Feb 282008
 

Comcast is accused of paying people to stand in line in order to pack the FCC hearings on its traffic management practices. (Network World URL here.)

I don’t wish Comcast well in the issue before the FCC, especially given that they do not tell the truth. They claim to be managing traffic, but what they’re really doing is interrupting certain types of traffic.

I’ve had my own experience with Comcast not telling the truth, claiming that they were blocking my outgoing mail because it had been determined that my computer was spending spam, possibly because of a virus infection, and that I needed to install a fix. But they were speaking with forked tongue. They simply decided to block port 25. There are legitimate grounds for doing that, but a company that takes my money for a service ought to tell the truth about what service it’s providing. (I figured out my own way to work around the problem, but it was especially nasty of Comcast to do this to me on a Saturday morning when I had other activities planned, and when none of their people were available to answer questions about what was going on.)

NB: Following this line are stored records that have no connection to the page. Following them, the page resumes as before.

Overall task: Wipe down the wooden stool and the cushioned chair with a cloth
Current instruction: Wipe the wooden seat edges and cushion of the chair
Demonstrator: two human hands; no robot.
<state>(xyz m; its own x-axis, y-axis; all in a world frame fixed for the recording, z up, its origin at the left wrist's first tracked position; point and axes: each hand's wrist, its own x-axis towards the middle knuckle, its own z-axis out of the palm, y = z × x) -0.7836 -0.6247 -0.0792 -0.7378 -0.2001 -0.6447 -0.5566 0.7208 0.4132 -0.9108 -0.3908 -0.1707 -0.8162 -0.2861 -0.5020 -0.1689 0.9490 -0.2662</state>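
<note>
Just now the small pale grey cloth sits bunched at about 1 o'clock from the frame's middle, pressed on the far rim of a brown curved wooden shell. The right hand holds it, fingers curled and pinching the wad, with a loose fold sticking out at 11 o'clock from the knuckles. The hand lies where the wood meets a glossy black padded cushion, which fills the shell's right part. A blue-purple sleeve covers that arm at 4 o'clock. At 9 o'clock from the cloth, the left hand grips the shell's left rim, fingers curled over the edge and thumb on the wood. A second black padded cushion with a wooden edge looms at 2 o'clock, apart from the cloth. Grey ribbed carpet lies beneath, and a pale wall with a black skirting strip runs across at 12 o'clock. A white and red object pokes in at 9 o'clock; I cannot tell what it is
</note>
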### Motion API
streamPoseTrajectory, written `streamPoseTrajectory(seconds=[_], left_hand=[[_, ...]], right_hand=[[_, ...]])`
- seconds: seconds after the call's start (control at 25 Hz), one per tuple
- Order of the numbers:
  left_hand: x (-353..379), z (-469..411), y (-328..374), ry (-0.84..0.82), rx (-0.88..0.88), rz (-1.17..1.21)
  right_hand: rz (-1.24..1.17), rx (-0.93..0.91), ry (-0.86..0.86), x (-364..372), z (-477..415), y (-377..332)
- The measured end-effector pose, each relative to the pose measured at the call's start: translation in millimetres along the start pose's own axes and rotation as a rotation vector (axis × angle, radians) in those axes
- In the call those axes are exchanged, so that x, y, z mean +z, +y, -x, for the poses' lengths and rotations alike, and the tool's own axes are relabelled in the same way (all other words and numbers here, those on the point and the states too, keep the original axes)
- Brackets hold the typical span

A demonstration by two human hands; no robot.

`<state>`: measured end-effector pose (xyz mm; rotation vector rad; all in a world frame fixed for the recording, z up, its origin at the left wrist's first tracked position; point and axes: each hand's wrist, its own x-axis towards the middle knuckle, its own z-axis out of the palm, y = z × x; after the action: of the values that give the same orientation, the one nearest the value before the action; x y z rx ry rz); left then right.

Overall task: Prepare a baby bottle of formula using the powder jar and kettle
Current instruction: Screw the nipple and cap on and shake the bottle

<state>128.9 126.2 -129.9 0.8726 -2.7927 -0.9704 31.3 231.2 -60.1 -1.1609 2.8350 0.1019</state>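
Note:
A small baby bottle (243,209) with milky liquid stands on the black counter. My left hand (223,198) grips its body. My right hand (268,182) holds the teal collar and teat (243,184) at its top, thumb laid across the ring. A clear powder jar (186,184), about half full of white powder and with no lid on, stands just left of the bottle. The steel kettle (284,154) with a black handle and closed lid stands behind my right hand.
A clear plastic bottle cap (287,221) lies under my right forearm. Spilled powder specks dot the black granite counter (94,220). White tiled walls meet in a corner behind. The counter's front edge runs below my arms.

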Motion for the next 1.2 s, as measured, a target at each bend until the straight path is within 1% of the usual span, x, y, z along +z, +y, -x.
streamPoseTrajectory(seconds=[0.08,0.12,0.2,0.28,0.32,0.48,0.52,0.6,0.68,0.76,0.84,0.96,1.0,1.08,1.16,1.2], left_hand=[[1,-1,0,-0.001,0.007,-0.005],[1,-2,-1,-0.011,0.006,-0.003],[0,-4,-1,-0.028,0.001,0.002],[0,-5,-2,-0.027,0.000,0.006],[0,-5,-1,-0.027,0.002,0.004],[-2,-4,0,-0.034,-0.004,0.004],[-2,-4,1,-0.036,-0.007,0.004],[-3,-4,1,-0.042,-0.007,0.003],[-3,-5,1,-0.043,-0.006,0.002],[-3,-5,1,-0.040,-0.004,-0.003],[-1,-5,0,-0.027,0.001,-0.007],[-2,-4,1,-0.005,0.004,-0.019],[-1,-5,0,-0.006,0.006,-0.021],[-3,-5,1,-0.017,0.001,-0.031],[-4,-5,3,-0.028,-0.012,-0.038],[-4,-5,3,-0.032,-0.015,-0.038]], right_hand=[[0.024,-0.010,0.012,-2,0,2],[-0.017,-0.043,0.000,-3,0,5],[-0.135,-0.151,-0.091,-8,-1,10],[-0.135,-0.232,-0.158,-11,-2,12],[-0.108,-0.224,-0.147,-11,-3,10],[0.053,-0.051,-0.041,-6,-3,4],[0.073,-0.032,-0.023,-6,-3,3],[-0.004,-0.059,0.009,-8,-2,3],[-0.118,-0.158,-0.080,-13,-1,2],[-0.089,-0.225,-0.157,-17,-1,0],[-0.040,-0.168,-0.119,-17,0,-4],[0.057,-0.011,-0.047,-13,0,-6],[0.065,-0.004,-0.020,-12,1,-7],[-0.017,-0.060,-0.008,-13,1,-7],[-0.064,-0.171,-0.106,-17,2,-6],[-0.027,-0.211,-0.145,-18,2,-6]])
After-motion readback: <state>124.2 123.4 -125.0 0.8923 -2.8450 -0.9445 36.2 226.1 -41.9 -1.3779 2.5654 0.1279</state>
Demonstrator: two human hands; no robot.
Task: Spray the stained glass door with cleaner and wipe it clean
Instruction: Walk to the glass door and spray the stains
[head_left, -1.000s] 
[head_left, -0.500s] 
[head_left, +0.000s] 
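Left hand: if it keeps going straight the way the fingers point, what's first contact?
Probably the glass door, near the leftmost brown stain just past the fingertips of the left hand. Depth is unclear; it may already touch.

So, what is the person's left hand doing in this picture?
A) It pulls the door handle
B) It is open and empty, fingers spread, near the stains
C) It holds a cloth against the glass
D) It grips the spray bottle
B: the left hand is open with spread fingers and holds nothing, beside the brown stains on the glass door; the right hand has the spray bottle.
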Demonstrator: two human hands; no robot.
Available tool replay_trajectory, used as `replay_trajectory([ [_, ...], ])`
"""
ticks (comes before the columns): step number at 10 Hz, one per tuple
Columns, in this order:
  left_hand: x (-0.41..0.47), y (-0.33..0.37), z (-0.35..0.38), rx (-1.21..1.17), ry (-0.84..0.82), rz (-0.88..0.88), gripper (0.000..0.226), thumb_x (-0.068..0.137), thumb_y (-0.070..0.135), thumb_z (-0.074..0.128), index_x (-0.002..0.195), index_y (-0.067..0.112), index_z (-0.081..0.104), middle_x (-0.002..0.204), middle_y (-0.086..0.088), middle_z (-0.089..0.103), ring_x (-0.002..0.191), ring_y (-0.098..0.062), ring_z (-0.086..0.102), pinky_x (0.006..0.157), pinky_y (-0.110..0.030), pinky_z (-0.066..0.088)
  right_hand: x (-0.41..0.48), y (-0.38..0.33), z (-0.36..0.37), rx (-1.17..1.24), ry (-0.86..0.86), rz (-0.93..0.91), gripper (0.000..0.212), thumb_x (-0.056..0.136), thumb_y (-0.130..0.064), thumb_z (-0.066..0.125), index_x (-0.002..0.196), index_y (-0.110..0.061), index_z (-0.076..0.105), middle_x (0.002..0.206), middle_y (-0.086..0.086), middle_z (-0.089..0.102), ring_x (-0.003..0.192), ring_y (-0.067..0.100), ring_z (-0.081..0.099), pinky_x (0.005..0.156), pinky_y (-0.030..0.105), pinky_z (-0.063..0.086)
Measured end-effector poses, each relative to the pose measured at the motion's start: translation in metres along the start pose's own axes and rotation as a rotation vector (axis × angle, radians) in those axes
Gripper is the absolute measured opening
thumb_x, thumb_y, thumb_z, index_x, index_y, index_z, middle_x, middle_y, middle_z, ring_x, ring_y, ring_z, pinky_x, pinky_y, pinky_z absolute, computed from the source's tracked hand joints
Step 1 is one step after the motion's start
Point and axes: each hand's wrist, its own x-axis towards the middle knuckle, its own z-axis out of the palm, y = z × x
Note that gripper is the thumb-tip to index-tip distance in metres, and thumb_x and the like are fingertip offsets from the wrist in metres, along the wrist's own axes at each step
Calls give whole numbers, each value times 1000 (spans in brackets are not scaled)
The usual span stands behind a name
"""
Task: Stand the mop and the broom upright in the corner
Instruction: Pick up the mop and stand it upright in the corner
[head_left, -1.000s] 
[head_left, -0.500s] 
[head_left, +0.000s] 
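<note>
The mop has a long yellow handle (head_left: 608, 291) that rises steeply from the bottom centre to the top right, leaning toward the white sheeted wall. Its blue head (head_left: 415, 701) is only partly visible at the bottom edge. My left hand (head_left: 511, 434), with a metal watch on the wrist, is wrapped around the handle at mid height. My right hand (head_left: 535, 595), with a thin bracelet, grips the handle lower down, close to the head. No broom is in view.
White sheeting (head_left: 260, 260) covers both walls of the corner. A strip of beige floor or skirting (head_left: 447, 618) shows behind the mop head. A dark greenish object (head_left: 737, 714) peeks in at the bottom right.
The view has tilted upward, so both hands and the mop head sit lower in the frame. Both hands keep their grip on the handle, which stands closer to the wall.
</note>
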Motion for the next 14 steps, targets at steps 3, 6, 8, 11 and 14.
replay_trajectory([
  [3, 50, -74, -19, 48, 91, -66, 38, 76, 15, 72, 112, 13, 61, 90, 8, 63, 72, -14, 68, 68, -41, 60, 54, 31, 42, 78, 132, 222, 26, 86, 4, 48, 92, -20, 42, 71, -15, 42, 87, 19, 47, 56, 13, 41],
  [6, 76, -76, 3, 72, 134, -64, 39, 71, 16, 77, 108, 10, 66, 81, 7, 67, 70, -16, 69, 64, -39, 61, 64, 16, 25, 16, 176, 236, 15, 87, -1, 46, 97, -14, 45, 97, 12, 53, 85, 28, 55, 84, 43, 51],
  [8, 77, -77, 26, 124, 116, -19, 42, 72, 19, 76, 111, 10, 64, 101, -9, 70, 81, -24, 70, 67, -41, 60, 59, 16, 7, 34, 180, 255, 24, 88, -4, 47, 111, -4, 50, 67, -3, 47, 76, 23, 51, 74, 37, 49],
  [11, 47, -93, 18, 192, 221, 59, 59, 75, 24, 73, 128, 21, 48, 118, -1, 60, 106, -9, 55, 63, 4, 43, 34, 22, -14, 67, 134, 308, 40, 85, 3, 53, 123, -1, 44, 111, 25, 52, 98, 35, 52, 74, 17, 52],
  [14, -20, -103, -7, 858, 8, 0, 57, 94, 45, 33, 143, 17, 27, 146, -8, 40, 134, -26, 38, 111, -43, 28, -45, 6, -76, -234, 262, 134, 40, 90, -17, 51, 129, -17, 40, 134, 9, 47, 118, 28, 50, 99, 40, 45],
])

But back to the issue of packing the hearings with people paid to stand in line.

One commenter says it’s a common practice to pay people to stand in line at hearings. If so, that’s a sad commentary on our system of government regulation. If the way to get public input on a decision-making process is to turn people into unproductive drones who stand for long hours in a queue, the system needs reform. One reform would be a market system in which entrepreneurial competitors are not blocked by regulations from offering competing service. Then we could provide public input by voting with our checkbooks.

The sad thing is the cluelessness of some of the commenters who eloquently denounce the hearing-packing practice. Their solution to this sort of government inefficiency? They want more government, namely a takeover of the telecom system by the government. Yeah, that’ll give people a way to provide efficient input into decision-making processes.